Mayor vows to fight for city’s key projects
IPSWICH Mayor Teresa Harding will not be deterred in her attempts to secure federal funding for the city’s key projects despite an apparent snub under the 2021-22 budget.
While admitting she was “disappointed” following Tuesday’s result, Cr Harding instead vowed to continue campaigning for investments into local infrastructure.
READ MORE: federal budget 2021: How it impacts Ipswich
Key projects including vital upgrades to the Cunningham Hwy between Yamanto and Ebenezer Creek, a proposed Springfield-Ipswich rail line and upgrades to the North Ipswich Reserve failed to gain a mention in the $1.6 billion spend.
A total of only $4 million was allocated to the Warrego Hwy and Mt Crosby Rd interchange upgrades.
The interchange once satisfied traffic needs, however, in recent years failed to keep up with growing Karalee and Chuwar populations.
Cr Harding welcomed the small win, though said future funding was crucial for key projects across Ipswich in coming years amid an expected population boom.
“As Queensland’s fastest growing city, it was disappointing to see a lack of investment in this year’s federal budget for essential transport and community infrastructure to support the growth of Ipswich,” Cr Harding said.
She said council’s attention would now turn toward the Federal election in 2022, as well as the proposed SEQ City Deal.
“Council highlighted the importance of the Ipswich to Springfield Central Public Transport Corridor to ensure the additional 325,000 residents that will move to Ipswich by 2041 have access to transport, education and essential services.”
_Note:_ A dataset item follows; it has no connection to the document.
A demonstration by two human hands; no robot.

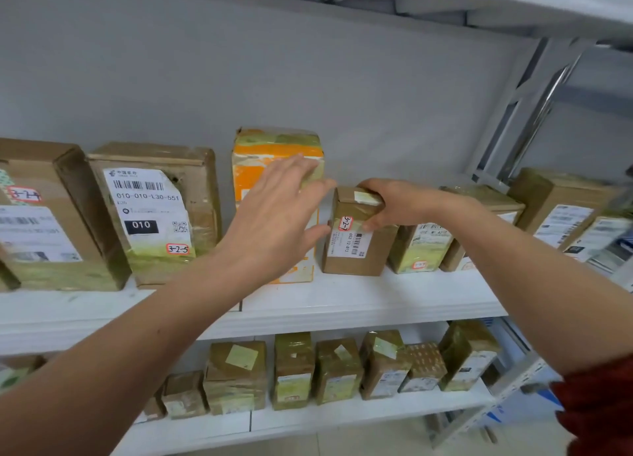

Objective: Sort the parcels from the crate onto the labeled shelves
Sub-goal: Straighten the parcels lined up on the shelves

Earlier this year, council identified 10 of its major projects that were tipped to bolster the overall growth of Ipswich.
Many of those projects identified were snubbed under the latest budget.
Meanwhile, Australian Labor Party Leader Anthony Albanese this week joined a chorus of individuals slamming the Commonwealth’s snub of regional communities.
He was joined by Federal Member for Blair Shayne Neumann at the Ipswich Show on Friday, who had also made clear his “bitter disappointment” over the budget earlier in the week.
“There were a whole lot of communities like this one, that missed out,” Mr Albanese said.
“You had $100 billion of new spending but $3.3 billion cut from infrastructure.
“If you’re trying to stimulate the economy, why would you actually cut infrastructure investment?”